Lycopodiaceae P.Beauv.

Terrestrial, epiphytic, scrambling or climbing plants of varied habit; either with indeterminate, horizontal and subterranean, creeping, looping or climbing stems, giving rise to determinate, erect or inclined, simple or branched, aerial stems, usually of different thickness to the horizontal stems; or with erect or pendent, dichotomously branched stems of equal thickness, lacking horizontal indeterminate stems; very rarely with a simple stem and a cluster of leaves growing from a subterranean tuber.  Scales absent. Roots either arising at varying intervals along the length of horizontal stems, or forming a single basal tuft on erect or pendent species. Leaves appearing to be spirally arranged, or regularly or irregularly whorled, or in longitudinal ranks, lacking a ligule, undivided, with a single unbranched vein; all similar or sometimes gradually reducing towards the apex, or rarely of two kinds and arranged in ranks (anisophyllous); leaf margins entire or minutely ciliate. Bulbils rarely present on aerial stems, or usually absent. Sporophylls similar to the leaves, or modified and aggregated into distinct strobili, persistent or ephemeral, monomorphic. Strobili usually terminal on ultimate branches or rarely lateral on overtopping branches, erect or pendent, sessile or stalked. Sporangia solitary, in axils or on adaxial surface of sporophylls, monomorphic, homosporous. Spores trilete, cream or yellow, foveolate, rugulate, reticulate and baculate (NZ), or scabrate (not NZ).

A family with five genera (Burnard et al. 2016) and c. 388 species (PPG 1 2016).

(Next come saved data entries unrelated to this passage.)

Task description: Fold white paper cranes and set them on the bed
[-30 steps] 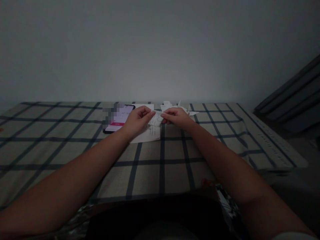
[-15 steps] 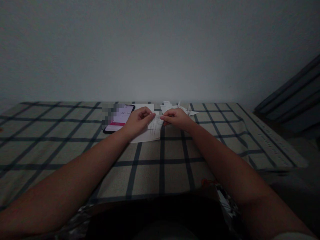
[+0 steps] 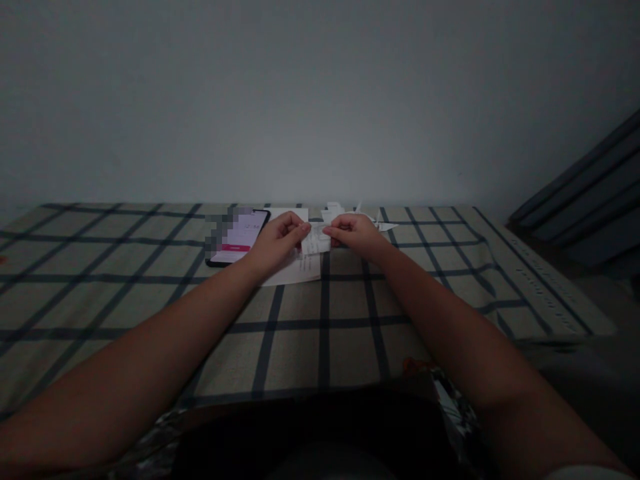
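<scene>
Now the printed slip shows clearer and squarer than half a second ago, the left hand and right hand fingers pinching it, its handling apparently unfinished.

There are two grips, a left grip and a right grip, two bare forearms, and one printed paper slip shared by both hands. Count also one phone, one larger paper sheet, one checked cloth bearing two lines of lettering, and one dark drape. Of white paper pieces behind the right grip there are several, overlapping too much for an exact number.
</scene>
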`<move>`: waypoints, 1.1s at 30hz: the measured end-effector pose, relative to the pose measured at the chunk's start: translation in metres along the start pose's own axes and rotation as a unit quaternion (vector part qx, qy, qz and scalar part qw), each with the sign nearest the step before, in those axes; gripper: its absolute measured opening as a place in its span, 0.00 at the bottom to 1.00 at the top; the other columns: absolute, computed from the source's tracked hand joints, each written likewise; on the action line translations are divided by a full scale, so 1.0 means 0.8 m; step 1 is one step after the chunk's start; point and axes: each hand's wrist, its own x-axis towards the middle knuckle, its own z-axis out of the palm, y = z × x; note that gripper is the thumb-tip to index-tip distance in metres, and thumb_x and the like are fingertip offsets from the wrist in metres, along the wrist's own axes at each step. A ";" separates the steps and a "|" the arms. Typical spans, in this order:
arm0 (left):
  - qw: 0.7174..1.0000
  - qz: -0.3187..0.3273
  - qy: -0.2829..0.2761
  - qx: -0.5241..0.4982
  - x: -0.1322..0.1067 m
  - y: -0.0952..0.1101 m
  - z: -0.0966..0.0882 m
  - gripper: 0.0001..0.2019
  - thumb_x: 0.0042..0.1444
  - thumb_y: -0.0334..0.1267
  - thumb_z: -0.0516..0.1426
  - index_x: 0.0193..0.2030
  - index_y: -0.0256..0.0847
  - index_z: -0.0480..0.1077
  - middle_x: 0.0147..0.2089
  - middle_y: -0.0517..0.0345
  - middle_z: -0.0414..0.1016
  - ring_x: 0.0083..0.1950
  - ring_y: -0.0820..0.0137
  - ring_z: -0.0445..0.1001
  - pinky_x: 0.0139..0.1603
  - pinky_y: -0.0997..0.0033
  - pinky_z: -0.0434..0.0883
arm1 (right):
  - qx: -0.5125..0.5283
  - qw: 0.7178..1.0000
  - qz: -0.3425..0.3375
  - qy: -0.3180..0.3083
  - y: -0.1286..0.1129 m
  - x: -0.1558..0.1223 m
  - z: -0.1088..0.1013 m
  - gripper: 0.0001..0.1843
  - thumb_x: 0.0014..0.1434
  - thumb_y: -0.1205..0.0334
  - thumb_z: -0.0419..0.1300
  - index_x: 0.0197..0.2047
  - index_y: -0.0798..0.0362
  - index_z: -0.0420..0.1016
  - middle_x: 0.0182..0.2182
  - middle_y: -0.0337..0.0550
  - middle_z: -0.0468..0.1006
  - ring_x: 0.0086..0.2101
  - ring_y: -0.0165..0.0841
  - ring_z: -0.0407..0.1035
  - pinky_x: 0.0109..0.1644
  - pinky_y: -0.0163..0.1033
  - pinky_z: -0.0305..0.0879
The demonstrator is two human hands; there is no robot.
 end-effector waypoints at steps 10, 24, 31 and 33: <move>0.994 -0.082 -0.062 0.038 0.000 -0.002 0.002 0.20 0.49 0.53 0.68 0.37 0.36 0.78 0.34 0.52 0.81 0.31 0.70 0.75 0.32 0.70 0.74 | -0.002 1.000 0.009 0.003 0.003 0.001 -0.001 0.18 0.57 0.48 0.65 0.30 0.55 0.76 0.24 0.41 0.76 0.27 0.30 0.70 0.34 0.36 0.68; 0.995 -0.056 -0.070 0.052 -0.001 -0.008 -0.005 0.13 0.52 0.45 0.66 0.29 0.37 0.74 0.26 0.57 0.75 0.26 0.72 0.71 0.26 0.74 0.65 | -0.011 0.998 0.001 -0.063 0.010 0.000 0.000 0.17 0.58 0.50 0.64 0.27 0.55 0.74 0.23 0.38 0.74 0.27 0.28 0.67 0.33 0.35 0.61; 0.995 -0.013 -0.068 0.074 0.001 -0.015 -0.007 0.22 0.62 0.55 0.58 0.30 0.37 0.76 0.24 0.58 0.72 0.26 0.72 0.68 0.27 0.73 0.63 | -0.005 0.999 0.004 -0.046 0.010 0.001 -0.004 0.16 0.57 0.50 0.66 0.30 0.56 0.78 0.25 0.39 0.77 0.28 0.29 0.70 0.34 0.35 0.65; 0.997 -0.011 -0.045 0.063 0.003 -0.017 -0.008 0.22 0.61 0.57 0.58 0.30 0.37 0.75 0.23 0.59 0.72 0.25 0.72 0.68 0.27 0.72 0.63 | 0.036 0.998 0.025 -0.042 0.011 0.003 -0.001 0.14 0.57 0.51 0.67 0.36 0.56 0.81 0.29 0.41 0.80 0.30 0.29 0.72 0.36 0.35 0.68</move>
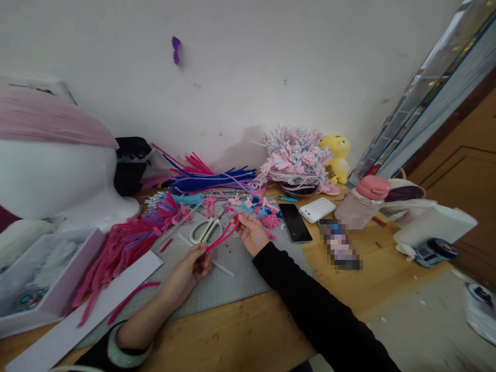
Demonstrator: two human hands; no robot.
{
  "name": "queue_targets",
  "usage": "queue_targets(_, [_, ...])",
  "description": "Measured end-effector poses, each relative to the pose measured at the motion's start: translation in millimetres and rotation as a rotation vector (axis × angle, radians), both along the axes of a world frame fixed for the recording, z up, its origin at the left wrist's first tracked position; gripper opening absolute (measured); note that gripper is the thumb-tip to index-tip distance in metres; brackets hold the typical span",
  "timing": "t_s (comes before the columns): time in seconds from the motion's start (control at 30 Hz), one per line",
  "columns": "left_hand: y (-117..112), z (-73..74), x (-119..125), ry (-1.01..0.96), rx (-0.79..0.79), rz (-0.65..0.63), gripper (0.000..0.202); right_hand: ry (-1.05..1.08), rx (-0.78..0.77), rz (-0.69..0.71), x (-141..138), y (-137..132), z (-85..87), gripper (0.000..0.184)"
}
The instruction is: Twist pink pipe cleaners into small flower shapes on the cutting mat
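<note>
A bright pink pipe cleaner (223, 237), bent into a narrow loop, stretches between my two hands above the grey mat (256, 274). My left hand (194, 263) pinches its near end. At the far end, the fingertips of my right hand (251, 232) are closed on it. Just behind the pipe cleaner lie scissors (205, 232) with pale handles, their blades pointing away. A clear stick (223, 268) rests on the mat beside my left hand. Small pink and blue fuzzy pieces (269, 219) are scattered beyond my right hand.
Pink pipe-cleaner bundles (120, 245), a white strip (112, 297) and a box (77, 279) occupy the left. Blue and pink stems (213, 178) lie along the wall near a flowered headpiece (296, 160). Right are phones (295, 222), a power bank (318, 210) and a bottle (358, 201).
</note>
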State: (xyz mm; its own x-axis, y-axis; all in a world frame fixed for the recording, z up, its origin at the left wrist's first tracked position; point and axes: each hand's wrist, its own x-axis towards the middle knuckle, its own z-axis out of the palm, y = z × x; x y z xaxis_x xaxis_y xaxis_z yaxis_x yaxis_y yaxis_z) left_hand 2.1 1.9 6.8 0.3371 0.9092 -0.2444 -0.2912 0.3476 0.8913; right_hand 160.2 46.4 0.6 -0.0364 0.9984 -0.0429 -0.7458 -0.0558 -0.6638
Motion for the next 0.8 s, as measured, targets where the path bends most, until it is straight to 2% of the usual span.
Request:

Lycopodiaceae have long been recognised as one of three isolated families within the Lycopodiopsida, distinguished by their terrestrial, epiphytic or climbing/scrambling habit, non-ligulate leaves, and homosporous sporangia, usually borne in strobili. Subdivision of the family has been subject to considerable disagreement, with anything from two to 16 genera having been recognised. Traditionally the monotypic Phylloglossum was accepted alongside the large genus Lycopodium, which was the classification used by Allan (1961) for New Zealand species. However, a detailed investigation of the family led Øllgaard (1987, 1989, 1990) to recognise four genera: Huperzia, Lycopodiella, Lycopodium and Phylloglossum, with four sections in Lycopodiella and nine in Lycopodium. In doing so, he rejected the much more divisive classifications of Rothmaler (1944) and Holub (1964, 1975, 1983, 1985, 1991), who recognised two families (Huperziaceae and Lycopodiaceae) and subdivided Huperzia into two genera, Lycopodiella into four, and Lycopodium  into seven. PPG 1 (2016) has accepted the more divisive approach and extended the subdivision of Lycopodium to nine genera, with a total of 16 in the whole family. Molecular analysis of Lycopodiaceae based on four chloroplast loci in 119 taxa (Field et al. 2016) demonstrated that both the broader classifications of Øllgaard and the divisive scheme of PPG 1 are monophyletic, leaving it a matter of interpretation as to which should be accepted.

Field et al. (2016) showed that, within the huperzioid clade, there is a clear choice between accepting one genus (Huperzia) or three (Huperzia, Phlegmariurus and Phylloglossum). There are good morphological and geographical grounds for recognising three genera (discussed below under each genus), and hence they are accepted here. Within the lycopodioid clade there is strong morphological and molecular evidence for distinguishing Lycopodiella and Lycopodium, but the evidence for subdividing them is less compelling. A monophyletic arrangement requires recognition of either two genera with about 50 species in each, or 13 small genera, of which three are monotypic and four have five species or less (PPG 1 2016). Morphological support for these smaller genera is weak, or depends on obscure characters, and only the two broader genera are accepted here.  Furthermore, our approach minimises differences from schemes used recently in New Zealand.

Lycopodiaceae comprise terrestrial, epiphytic or climbing/scrambling lycophytes bearing non-ligulate leaves, which are either monomorphic or dimorphic with single, unbranched veins. Sporangia are homosporous, solitary in the axils or on the adaxial surface of the sporophylls, and usually aggregated into strobili. In huperzioid lycophytes the branching is isotomous, with all dichotomies resulting in equally thick branches, and the roots form a basal tuft. In lycopodioid plants the branching is anisotomous, with indeterminate horizontal main stems and determinate aerial branch systems, and the roots arise along the lower side of the main stems.

The anatomy and morphological variability of New Zealand species of Lycopodiaceae were studied in detail by Holloway (1910, 1919), along with observations on methods of vegetative reproduction (Holloway 1917) and investigations of their life cycles and gametophyte generations (Holloway 1916, 1920). The spores of all New Zealand species were described and illustrated by Large & Braggins (1991).